— TASK OBJECTIVE —
A verbatim copy of each record is required.

— Collection entries —
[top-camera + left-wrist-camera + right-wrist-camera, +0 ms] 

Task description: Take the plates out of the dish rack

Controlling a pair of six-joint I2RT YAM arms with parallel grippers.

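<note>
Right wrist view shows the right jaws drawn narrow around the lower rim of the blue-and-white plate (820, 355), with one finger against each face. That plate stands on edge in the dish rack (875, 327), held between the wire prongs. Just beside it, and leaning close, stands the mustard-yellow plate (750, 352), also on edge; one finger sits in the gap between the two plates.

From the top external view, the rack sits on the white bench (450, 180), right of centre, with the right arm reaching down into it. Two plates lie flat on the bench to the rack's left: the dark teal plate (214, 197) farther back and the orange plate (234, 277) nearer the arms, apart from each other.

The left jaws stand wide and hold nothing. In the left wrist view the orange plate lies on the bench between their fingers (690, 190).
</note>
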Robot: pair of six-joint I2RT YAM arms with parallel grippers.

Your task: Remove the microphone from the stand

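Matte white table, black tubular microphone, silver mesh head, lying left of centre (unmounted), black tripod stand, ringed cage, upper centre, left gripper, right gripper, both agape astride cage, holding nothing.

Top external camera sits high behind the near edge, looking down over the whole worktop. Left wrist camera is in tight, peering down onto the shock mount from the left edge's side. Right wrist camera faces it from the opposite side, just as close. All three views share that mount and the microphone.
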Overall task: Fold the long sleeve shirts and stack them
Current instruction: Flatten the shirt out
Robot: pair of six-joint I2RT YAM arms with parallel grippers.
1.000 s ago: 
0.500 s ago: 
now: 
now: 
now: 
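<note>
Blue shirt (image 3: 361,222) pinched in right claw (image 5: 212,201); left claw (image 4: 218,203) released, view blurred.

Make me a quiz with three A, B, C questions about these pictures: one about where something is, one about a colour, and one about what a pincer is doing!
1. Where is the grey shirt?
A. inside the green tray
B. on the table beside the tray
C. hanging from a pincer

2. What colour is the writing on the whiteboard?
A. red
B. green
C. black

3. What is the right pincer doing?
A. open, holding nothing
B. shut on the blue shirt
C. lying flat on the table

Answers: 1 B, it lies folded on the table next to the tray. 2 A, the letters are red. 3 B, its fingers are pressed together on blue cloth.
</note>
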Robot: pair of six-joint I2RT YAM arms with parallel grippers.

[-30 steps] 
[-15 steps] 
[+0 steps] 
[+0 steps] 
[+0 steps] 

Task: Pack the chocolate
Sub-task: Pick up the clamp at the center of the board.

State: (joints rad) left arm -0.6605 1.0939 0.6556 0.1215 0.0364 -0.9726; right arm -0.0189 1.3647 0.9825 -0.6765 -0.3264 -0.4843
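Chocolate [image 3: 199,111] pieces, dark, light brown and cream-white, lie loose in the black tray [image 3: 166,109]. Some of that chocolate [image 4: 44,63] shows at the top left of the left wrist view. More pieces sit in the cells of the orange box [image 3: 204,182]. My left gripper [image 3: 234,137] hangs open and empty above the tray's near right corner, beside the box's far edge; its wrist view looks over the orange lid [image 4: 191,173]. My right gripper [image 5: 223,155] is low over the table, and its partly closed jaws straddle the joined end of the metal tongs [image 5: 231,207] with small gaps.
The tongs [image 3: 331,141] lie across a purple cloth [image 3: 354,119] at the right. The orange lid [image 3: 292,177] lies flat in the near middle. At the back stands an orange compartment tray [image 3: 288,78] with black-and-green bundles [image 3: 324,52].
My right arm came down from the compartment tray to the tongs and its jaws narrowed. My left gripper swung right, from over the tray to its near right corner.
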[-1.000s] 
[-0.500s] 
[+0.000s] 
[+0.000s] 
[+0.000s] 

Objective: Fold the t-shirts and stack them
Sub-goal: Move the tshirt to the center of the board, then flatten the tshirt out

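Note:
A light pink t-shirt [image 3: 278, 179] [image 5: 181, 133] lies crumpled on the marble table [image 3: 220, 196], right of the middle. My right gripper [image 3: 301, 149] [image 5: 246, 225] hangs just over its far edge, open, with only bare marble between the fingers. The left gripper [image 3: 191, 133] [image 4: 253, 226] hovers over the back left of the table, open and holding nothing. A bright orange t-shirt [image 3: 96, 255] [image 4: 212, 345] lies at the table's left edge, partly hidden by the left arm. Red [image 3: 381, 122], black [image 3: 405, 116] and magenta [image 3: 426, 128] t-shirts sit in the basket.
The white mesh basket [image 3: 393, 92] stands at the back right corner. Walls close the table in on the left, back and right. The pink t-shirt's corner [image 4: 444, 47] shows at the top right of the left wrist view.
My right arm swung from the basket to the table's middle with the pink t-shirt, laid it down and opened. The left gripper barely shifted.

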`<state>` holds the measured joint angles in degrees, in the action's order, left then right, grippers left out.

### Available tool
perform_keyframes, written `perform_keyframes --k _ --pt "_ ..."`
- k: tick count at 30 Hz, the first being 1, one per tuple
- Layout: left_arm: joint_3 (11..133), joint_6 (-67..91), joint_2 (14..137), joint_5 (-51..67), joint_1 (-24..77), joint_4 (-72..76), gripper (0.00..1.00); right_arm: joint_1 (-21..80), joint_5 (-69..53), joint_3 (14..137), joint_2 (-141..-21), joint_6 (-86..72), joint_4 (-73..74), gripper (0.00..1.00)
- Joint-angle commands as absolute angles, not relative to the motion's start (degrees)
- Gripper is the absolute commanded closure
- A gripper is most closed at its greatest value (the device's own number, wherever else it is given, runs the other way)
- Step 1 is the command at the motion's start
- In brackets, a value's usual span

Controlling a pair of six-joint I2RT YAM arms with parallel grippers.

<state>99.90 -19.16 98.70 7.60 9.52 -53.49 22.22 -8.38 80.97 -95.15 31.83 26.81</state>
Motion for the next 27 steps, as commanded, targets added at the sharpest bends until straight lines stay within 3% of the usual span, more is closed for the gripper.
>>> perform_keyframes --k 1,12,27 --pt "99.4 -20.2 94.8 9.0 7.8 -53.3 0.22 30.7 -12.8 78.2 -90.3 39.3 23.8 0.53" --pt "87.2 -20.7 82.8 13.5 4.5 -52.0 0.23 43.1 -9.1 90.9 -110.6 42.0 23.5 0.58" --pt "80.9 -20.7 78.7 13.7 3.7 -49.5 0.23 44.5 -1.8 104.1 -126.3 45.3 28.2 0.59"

— SOLUTION TO THE PROBLEM —
[top-camera + left-wrist-camera + right-wrist-camera, +0 ms] 

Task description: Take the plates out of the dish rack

Controlling a pair of six-joint I2RT YAM arms with parallel grippers.

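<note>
Right wrist view shows the right jaws drawn narrow around the lower rim of the blue-and-white plate (820, 355), with one finger against each face. That plate stands on edge in the dish rack (875, 327), held between the wire prongs. Just beside it, and leaning close, stands the mustard-yellow plate (750, 352), also on edge; one finger sits in the gap between the two plates.

From the top external view, the rack sits on the white bench (450, 180), right of centre, with the right arm reaching down into it. Two plates lie flat on the bench to the rack's left: the dark teal plate (214, 197) farther back and the orange plate (234, 277) nearer the arms, apart from each other.

The left jaws stand wide and hold nothing. In the left wrist view the orange plate lies on the bench between their fingers (690, 190).
</note>
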Robot: pair of six-joint I2RT YAM arms with parallel grippers.

Your task: Remove the microphone from the stand

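Matte white table, black tubular microphone, silver mesh head, lying left of centre (unmounted), black tripod stand, ringed cage, upper centre, left gripper, right gripper, both agape astride cage, holding nothing.

Top external camera sits high behind the near edge, looking down over the whole worktop. Left wrist camera is in tight, peering down onto the shock mount from the left edge's side. Right wrist camera faces it from the opposite side, just as close. All three views share that mount and the microphone.
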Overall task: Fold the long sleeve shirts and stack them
Current instruction: Flatten the shirt out
Robot: pair of six-joint I2RT YAM arms with parallel grippers.
1.000 s ago: 
0.500 s ago: 
now: 
now: 
now: 
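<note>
Blue shirt (image 3: 361,222) pinched in right claw (image 5: 212,201); left claw (image 4: 218,203) released, view blurred.

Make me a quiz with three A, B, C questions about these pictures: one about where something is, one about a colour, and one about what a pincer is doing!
1. Where is the grey shirt?
A. inside the green tray
B. on the table beside the tray
C. hanging from a pincer

2. What colour is the writing on the whiteboard?
A. red
B. green
C. black

3. What is the right pincer doing?
A. open, holding nothing
B. shut on the blue shirt
C. lying flat on the table

Answers: 1 B, it lies folded on the table next to the tray. 2 A, the letters are red. 3 B, its fingers are pressed together on blue cloth.
</note>
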Robot: pair of six-joint I2RT YAM arms with parallel grippers.

[-30 steps] 
[-15 steps] 
[+0 steps] 
[+0 steps] 
[+0 steps] 

Task: Pack the chocolate
Sub-task: Pick up the clamp at the center of the board.

State: (joints rad) left arm -0.6605 1.0939 0.6556 0.1215 0.0364 -0.9726; right arm -0.0189 1.3647 0.9825 -0.6765 -0.3264 -0.4843
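Chocolate [image 3: 199,111] pieces, dark, light brown and cream-white, lie loose in the black tray [image 3: 166,109]. Some of that chocolate [image 4: 44,63] shows at the top left of the left wrist view. More pieces sit in the cells of the orange box [image 3: 204,182]. My left gripper [image 3: 234,137] hangs open and empty above the tray's near right corner, beside the box's far edge; its wrist view looks over the orange lid [image 4: 191,173]. My right gripper [image 5: 223,155] is low over the table, and its partly closed jaws straddle the joined end of the metal tongs [image 5: 231,207] with small gaps.
The tongs [image 3: 331,141] lie across a purple cloth [image 3: 354,119] at the right. The orange lid [image 3: 292,177] lies flat in the near middle. At the back stands an orange compartment tray [image 3: 288,78] with black-and-green bundles [image 3: 324,52].
My right arm came down from the compartment tray to the tongs and its jaws narrowed. My left gripper swung right, from over the tray to its near right corner.
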[-1.000s] 
[-0.500s] 
[+0.000s] 
[+0.000s] 
[+0.000s] 

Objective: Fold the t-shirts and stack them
Sub-goal: Move the tshirt to the center of the board, then flatten the tshirt out

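Note:
A light pink t-shirt [image 3: 278, 179] [image 5: 181, 133] lies crumpled on the marble table [image 3: 220, 196], right of the middle. My right gripper [image 3: 301, 149] [image 5: 246, 225] hangs just over its far edge, open, with only bare marble between the fingers. The left gripper [image 3: 191, 133] [image 4: 253, 226] hovers over the back left of the table, open and holding nothing. A bright orange t-shirt [image 3: 96, 255] [image 4: 212, 345] lies at the table's left edge, partly hidden by the left arm. Red [image 3: 381, 122], black [image 3: 405, 116] and magenta [image 3: 426, 128] t-shirts sit in the basket.
The white mesh basket [image 3: 393, 92] stands at the back right corner. Walls close the table in on the left, back and right. The pink t-shirt's corner [image 4: 444, 47] shows at the top right of the left wrist view.
My right arm swung from the basket to the table's middle with the pink t-shirt, laid it down and opened. The left gripper barely shifted.
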
`<state>` holds the measured joint angles in degrees, in the action's order, left then right, grippers left out.

### Available tool
perform_keyframes, written `perform_keyframes --k _ --pt "_ ..."`
- k: tick count at 30 Hz, the first being 1, one per tuple
- Layout: left_arm: joint_3 (11..133), joint_6 (-67..91), joint_2 (14..137), joint_5 (-51..67), joint_1 (-24..77), joint_4 (-72..76), gripper (0.00..1.00); right_arm: joint_1 (-21..80), joint_5 (-69..53), joint_3 (14..137), joint_2 (-141..-21), joint_6 (-86..72), joint_4 (-73..74), gripper (0.00..1.00)
- Joint-angle commands as absolute angles, not relative to the motion's start (degrees)
- Gripper is the absolute commanded closure
- A gripper is most closed at its greatest value (the device's own number, wherever else it is given, runs the other way)
- Step 1 is the command at the motion's start
- In brackets, a value's usual span

Controlling a pair of six-joint I2RT YAM arms with parallel grippers.

<state>99.90 -19.16 98.70 7.60 9.52 -53.49 22.22 -8.38 80.97 -95.15 31.83 26.81</state>
Motion for the next 27 steps, as commanded, targets added at the sharpest bends until straight lines stay within 3% of the usual span, more is closed for the gripper.
>>> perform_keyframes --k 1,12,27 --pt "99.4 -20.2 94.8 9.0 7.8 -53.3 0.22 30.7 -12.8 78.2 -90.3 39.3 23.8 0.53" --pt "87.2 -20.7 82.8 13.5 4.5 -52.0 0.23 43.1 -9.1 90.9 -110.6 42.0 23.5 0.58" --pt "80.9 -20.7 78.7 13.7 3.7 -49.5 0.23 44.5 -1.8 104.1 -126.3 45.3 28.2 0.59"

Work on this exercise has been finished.